Discover more from Dispatches from Daily Life
Friday Dispatch: Covid Edition
Welp. It finally got me.
Friday greetings, dear readers.
I’ve often described not getting Covid as dancing between the raindrops, and this week it finally happened.
Ironically, I got my new booster and a flu shot Wednesday morning. Other than a sore arm, I felt fine all day. Wednesday evening, my throat was the tiniest bit sore and I had a night of tossing and turning.
Then yesterday morning, I also had a runny nose. When Dr. Google told me these were not usually side effects of the vaccine, I knew I should test. Seeing that second line appear was surreal, to be honest. I sat there for a while with my coffee – which thankfully I could smell and taste – feeling slightly incredulous.
So this is it, I thought, knowing there was nothing to do but surrender.
As the day progressed, so did my symptoms pretty quickly – full-body ache, fever, chills, congestion. M.J. stocked us up on
children chicken noodle soup (woah, weird brain fog misspelling there), Tylenol, tea, popsicles, Nyquil. Being a former smoker and having had cancer (honestly always odd to write that, since it was so early, but cancer is cancer) qualified me for a Paxlovid prescription, which I started last night despite my fear of the horrible mouthtaste some people experience. I’m isolating in my son’s room since he’s away, and M.J. & I feel like we’re on different continents. Fingers crossed they don’t get it.
And wouldn’t you know, last night we discovered a significant leak under the kitchen sink that had somehow escaped our notice, complete with black mold! Our landlord is lovely and responsive and has called a plumber, but it was one of those moments where you just want to cry.
I’m disappointed that I won’t be able to attend Shabbat and Yom Kippur services in person. Tomorrow is Shabbat Shuvah (שַׁבָּת שׁוּבָה) – the special Shabbat between Rosh Hashanah and Yom Kippur – which also happens to be our anniversary in the Hebrew calendar (it’s September 27 in the Gregorian one).
In a beautiful reflection on the meaning and messages of Shabbat Shuvah, Rabbi Rachel Barenblat writes:
Our community needs us to wake up. Our souls need us to wake up.
To what do we need to wake up at this moment in our spiritual year?
To what do we need to wake up at this moment in our national life?
Much is going to be asked of us in this new year. We need to wake up. We need to strengthen our souls and strengthen our resolve to stand up for what's right.
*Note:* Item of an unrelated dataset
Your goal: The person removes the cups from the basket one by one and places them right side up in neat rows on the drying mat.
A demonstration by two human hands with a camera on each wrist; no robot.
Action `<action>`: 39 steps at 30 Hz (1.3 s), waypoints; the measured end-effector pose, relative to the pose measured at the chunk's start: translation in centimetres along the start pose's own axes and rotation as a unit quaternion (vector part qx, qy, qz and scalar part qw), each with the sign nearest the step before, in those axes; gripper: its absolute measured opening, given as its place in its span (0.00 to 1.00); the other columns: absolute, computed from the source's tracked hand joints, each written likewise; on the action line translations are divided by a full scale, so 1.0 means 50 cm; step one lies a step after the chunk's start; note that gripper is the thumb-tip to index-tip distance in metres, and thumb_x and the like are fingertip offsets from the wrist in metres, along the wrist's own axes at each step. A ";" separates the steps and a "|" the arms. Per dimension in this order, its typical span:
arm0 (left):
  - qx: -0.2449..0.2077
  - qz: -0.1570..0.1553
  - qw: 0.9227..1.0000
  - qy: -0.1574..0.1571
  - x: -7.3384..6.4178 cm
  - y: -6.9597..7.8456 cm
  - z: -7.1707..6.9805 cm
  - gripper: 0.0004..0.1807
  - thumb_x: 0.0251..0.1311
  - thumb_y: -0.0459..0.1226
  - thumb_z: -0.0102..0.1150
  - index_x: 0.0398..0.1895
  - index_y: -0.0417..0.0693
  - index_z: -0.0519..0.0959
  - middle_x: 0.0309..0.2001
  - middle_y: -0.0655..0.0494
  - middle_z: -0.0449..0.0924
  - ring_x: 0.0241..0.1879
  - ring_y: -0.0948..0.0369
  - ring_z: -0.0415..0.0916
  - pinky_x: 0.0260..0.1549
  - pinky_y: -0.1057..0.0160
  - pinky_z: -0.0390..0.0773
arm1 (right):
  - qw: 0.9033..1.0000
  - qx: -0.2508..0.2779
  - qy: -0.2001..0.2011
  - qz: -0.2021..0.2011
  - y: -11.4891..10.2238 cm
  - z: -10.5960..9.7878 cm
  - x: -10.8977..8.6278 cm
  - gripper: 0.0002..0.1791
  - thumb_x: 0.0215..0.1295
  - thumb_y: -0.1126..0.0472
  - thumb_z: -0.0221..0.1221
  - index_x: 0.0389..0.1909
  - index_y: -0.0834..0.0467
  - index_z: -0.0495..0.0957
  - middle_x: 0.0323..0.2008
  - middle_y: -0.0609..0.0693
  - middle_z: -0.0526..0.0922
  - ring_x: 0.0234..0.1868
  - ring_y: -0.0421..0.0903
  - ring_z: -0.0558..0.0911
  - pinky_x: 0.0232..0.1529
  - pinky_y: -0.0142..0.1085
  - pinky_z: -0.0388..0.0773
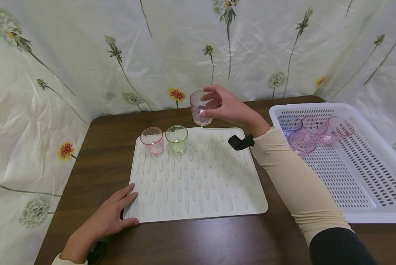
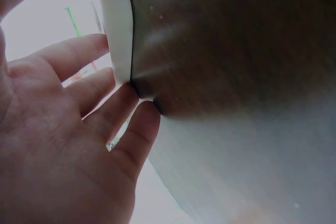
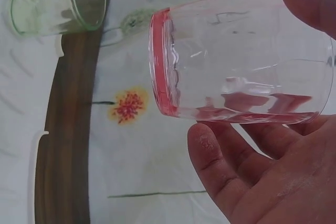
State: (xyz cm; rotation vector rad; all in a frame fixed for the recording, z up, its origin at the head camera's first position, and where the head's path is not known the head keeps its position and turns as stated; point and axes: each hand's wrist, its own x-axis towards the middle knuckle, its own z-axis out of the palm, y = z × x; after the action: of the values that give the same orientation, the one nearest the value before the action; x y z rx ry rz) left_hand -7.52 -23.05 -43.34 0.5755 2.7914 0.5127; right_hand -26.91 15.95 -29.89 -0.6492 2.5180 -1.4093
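My right hand (image 1: 229, 105) grips a clear pink-tinted drinking glass (image 1: 198, 110) over the far edge of a white ridged drying mat (image 1: 198, 180). The right wrist view shows the glass (image 3: 236, 61) between thumb and fingers, its thick pink base facing away from the palm. On the mat's far left part stand a pink glass (image 1: 152, 141) and, right beside it, a green glass (image 1: 177, 140). At the mat's near left corner my left hand (image 1: 106, 217) rests with fingers spread. Its fingertips (image 2: 147, 111) touch the mat's edge in the left wrist view.
To the right stands a white perforated plastic basket (image 1: 337, 197). Several glasses are grouped in its far left part, a blue glass (image 1: 290, 124) and pink ones (image 1: 302, 143). A floral curtain (image 1: 171, 48) hangs behind the dark wooden table (image 1: 98, 162).
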 end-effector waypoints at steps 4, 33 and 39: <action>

God is here to wake us up. To rouse us from our sleep. To arouse in us the yearning to do what's right. To enflame our hearts with a passion for righteous acts and justice: on a personal scale, on a communal scale, on a national scale.
Will we be woken?
I’ll admit it’s a bit ironic to read these words when what I really want to do is go back to sleep! But the spirit of these final Days of Awe is with me, as I continue to cast off that which I don’t want to carry with me into the new year, and contemplate the qualities and actions that I do want to strengthen. I’m also so glad I got to do a little tashlich ritual with Aviva last weekend and again with my local sisters and our Jewish community on Wednesday.
I’m making way way through Pat B. Allen’s Art Is a Way of Knowing while I convalesce – it’s assigned reading for the Creative Facilitation Training with the Jewish Studio Project that begins next month. I am in a liminal space in some ways right now – trusting that old saying about what you are moving toward is also moving toward you. So being in a quiet room with Covid, a giant tumbler of water, magazines for collaging, and space to just be with myself, could be worse.
Lastly, I’ll just say that I’ve heard from so many folks that they’ve gotten Covid for the first time in the past month or so. Let this be my PSA to get boosted if that is an option for you.